Computer Chess Club Archives


Search

Terms

Messages

Subject: Re: Bitboards, pre-computing moves, and blocked squares?

Author: Vasik Rajlich

Date: 04:22:10 12/03/04

Go up one level in this thread


On December 02, 2004 at 17:39:01, Gerd Isenberg wrote:

>On December 02, 2004 at 14:20:40, Vasik Rajlich wrote:
>
>>On December 02, 2004 at 12:51:28, Gerd Isenberg wrote:
>>
>>><snip>
>>>>>Hi Vas,
>>>>>
>>>>>yes, you are right. In a rotated bitboard environment the x^(x-2) trick doesn't
>>>>>makes sense, because a lookup already provides attacks in both opposite
>>>>>directions on one ray for one particular sliding piece.
>>>>>
>>>>>In my current mmx-implementation i don't use rotated attack lookups anymore but
>>>>>fillbased direction wise attack getters (Kogge-Stone and dumb7fill).
>>>>>As you can see, the fillbased attack getters work with bitboard parameters
>>>>>instead of a singular square index, and are able to generate attacks of sets,
>>>>>multiple pieces (rooks/queen for straight directions, bishops/queen for diagonal
>>>>>directions).
>>>>>
>>>>>Those fill based routines are great to get sets of taboo squares for the
>>>>>opposite king and to get pinned pieces - and to get something like a progessive
>>>>>mobility, e.g. a set of squares rooks may reach in two or even more moves etc..
>>>>>
>>>>>I use the x^(x-2) trick to substitute following Kogge-Stone fill-routine, which
>>>>>saves a few cycles for this particular direction:
>>>>>
>>>>>// Kogge-Stone implementation by Steffan Westcott
>>>>>
>>>>>BitBoard getRightRookAttacks (BitBoard rooks, BitBoard empty)
>>>>>{
>>>>>  return shiftRight(fillRightOccluded(rooks, empty));
>>>>>}
>>>>>
>>>>>BitBoard shiftRight (BitBoard b)
>>>>>{
>>>>>  return (b<<1) & 0xfefefefefefefefe;
>>>>>}
>>>>>
>>>>>BitBoard fillRightOccluded(BitBoard g, BitBoard p)
>>>>>{
>>>>>  p &= 0xfefefefefefefefe;
>>>>>  g |= p & (g << 1);
>>>>>  p &= (p << 1);
>>>>>  g |= p & (g << 2);
>>>>>  p &= (p << 2);
>>>>>  return g |= p & (g << 4);
>>>>>}
>>>>
>>>>Aha.
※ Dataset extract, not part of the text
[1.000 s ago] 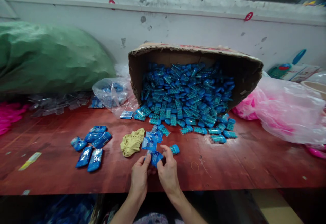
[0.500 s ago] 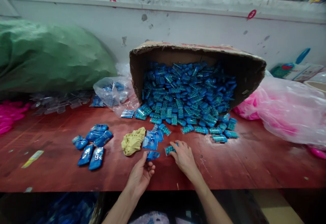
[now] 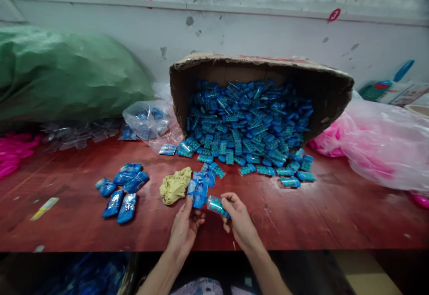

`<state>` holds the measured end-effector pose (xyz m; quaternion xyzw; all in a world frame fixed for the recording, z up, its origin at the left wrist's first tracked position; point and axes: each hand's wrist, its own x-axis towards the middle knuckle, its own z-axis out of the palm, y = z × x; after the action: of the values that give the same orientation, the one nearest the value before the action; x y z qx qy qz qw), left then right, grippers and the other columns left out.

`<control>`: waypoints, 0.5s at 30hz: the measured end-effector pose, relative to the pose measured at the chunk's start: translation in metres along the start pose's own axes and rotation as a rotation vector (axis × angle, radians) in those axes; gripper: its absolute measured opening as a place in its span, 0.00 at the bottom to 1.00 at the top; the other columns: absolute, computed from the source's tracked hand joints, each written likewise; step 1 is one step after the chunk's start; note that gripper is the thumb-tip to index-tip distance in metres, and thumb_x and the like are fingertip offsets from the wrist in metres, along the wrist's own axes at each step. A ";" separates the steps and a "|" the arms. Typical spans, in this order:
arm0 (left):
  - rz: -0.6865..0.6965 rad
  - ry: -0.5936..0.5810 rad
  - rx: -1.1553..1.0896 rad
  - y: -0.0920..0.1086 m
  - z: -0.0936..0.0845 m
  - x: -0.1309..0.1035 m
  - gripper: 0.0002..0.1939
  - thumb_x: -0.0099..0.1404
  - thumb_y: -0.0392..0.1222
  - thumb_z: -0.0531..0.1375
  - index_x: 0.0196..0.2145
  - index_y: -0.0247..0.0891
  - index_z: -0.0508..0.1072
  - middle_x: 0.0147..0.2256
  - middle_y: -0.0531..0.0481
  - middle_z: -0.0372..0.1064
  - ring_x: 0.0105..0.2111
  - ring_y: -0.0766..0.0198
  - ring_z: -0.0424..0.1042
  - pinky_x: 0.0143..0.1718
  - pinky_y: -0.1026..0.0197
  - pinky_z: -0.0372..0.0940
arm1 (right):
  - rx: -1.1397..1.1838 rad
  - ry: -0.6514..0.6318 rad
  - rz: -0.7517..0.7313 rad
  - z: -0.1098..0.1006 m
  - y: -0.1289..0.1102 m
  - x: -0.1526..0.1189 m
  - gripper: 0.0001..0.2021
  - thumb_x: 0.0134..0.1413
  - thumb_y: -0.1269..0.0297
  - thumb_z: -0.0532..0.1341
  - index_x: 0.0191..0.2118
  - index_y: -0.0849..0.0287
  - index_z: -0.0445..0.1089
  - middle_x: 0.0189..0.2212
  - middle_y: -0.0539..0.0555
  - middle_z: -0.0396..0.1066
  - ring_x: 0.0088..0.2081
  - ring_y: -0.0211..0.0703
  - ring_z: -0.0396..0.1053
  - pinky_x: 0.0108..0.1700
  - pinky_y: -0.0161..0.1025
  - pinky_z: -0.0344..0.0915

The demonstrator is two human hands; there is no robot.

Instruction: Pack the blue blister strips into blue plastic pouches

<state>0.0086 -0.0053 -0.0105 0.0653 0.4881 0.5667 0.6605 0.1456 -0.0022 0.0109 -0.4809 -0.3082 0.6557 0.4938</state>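
Observation:
My right hand (image 3: 238, 219) pinches a small clear pack of teal beads (image 3: 217, 206) with a blue end, raised over the red table. Close to its left, my left hand (image 3: 187, 227) has its thumb and fingers closed on a blue printed sleeve (image 3: 199, 200). Behind the sleeve lie more blue sleeves (image 3: 208, 175), beside a crumpled yellow cloth (image 3: 174, 186). Several blue wrapped packs (image 3: 127, 208) rest at the left. A cardboard box (image 3: 335, 78) on its side spills a heap of teal bead packs (image 3: 248, 120).
A large green sack (image 3: 70, 73) stands at the back left, near clear plastic pieces (image 3: 77, 134) and a plastic bag (image 3: 147, 123). Pink items in a clear bag (image 3: 385, 143) lie at the right. A yellow strip (image 3: 44, 208) is near the left front edge.
My right hand has lifted the bead pack off the table and turned it towards my left hand. The blue sleeve in my left hand now stands more upright.

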 end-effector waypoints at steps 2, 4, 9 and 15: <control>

So, you have also something like:
>>>>
>>>>BitBoard getALLRookAttacks (BitBoard rooks, BitBoard empty)
>>>>{
>>>>return
>>>>      getRightRookAttacks (rooks, empty) |
>>>>      getLeftRookAttacks (rooks, empty) |
>>>>      getUpRookAttacks (rooks, empty) |
>>>>      getDownRookAttacks (rooks, empty) ;
>>>>}
>>>>
>>>>And then you can do things like:
>>>>
>>>>Bitboard two_moves_away = getALLRookAttacks (getALLRookAttacks (rooks, empty),
>>>>empty);
>>>
>>>
>>>That's the idea.
>>>
>>>>
>>>>etc ...
>>>>
>>>>I'd guess this is slower than a lookup for a one-bit bitboard, but more
>>>>efficient once the mask starts to become more populated.
>>>
>>>Yes. I even tried it with single pupulated pieces (1ULL<<sq) in my former
>>>rotated lookup approach. Queen attacks (eight directions) is IIRC something like
>>>100 cycles with mmx-assembly (branchless and up to four mmx-instructions
>>>simultaniously).
>>>
>>>Huge 64-bit register files are necessary (AMD64, MMX, SSE2, Altivec, Itanium).
>>>Of couse it sucks on x86-32 with the few 32-bit gp-registers.
>>>But of course, 1/1 replacement of rotated attack getters with fill-routines is
>>>not the smartest way...
>>>
>>
>>As far as I can see, in order to generate moves, you'll need to use the (1<<sq)
>>bitboards. Maybe it makes sense to keep the lookup tables for move gen, and the
>>fill routines when you need to "fill" starting with >1 bit.
>
>
>That is a very reasonable approach - a pure fill approach requires some redesign
>to become efficient.
>
>With fill routines you are more in the pure bitboard centric world of sets
>without the need of converting single bits into square metric by "dead slow"
>bitscan ;-)
>

Hmmm. I follow the reference :) - and there is some truth to it. The approach of
bitscanning, then looking up each square, "feels" kind of slow. I am not sure
how you can avoid it for generating moves, though.

>>
>>>
>>>>
>>>>This might be an interesting tool to do some sort of "strategic reasoning". For
>>>>example, pass (!pawns) into the second parameter, or even (! (very fixed
>>>>pawns)), etc.
>>>
>>>Exactly - one may even "and" the "atacks in one set" with other taboo and
>>>occupied by own sets...
>>>
>>
>>Actually yes I can see a ton of ways to use this. The question is which ones are
>>really helpful eval terms.
>
>
>I guess there are a few conditional ones looking for trapped sliders and looking
>for sliding trajectories against the opposite king or the ability to control far
>stopp squares of passers in at least two moves etc.
>
>But yes, difficult stuff.

I became convinced quite a long time ago that bitboards would shine once you
start to make a really good evaluation - in this I agree with Bob Hyatt.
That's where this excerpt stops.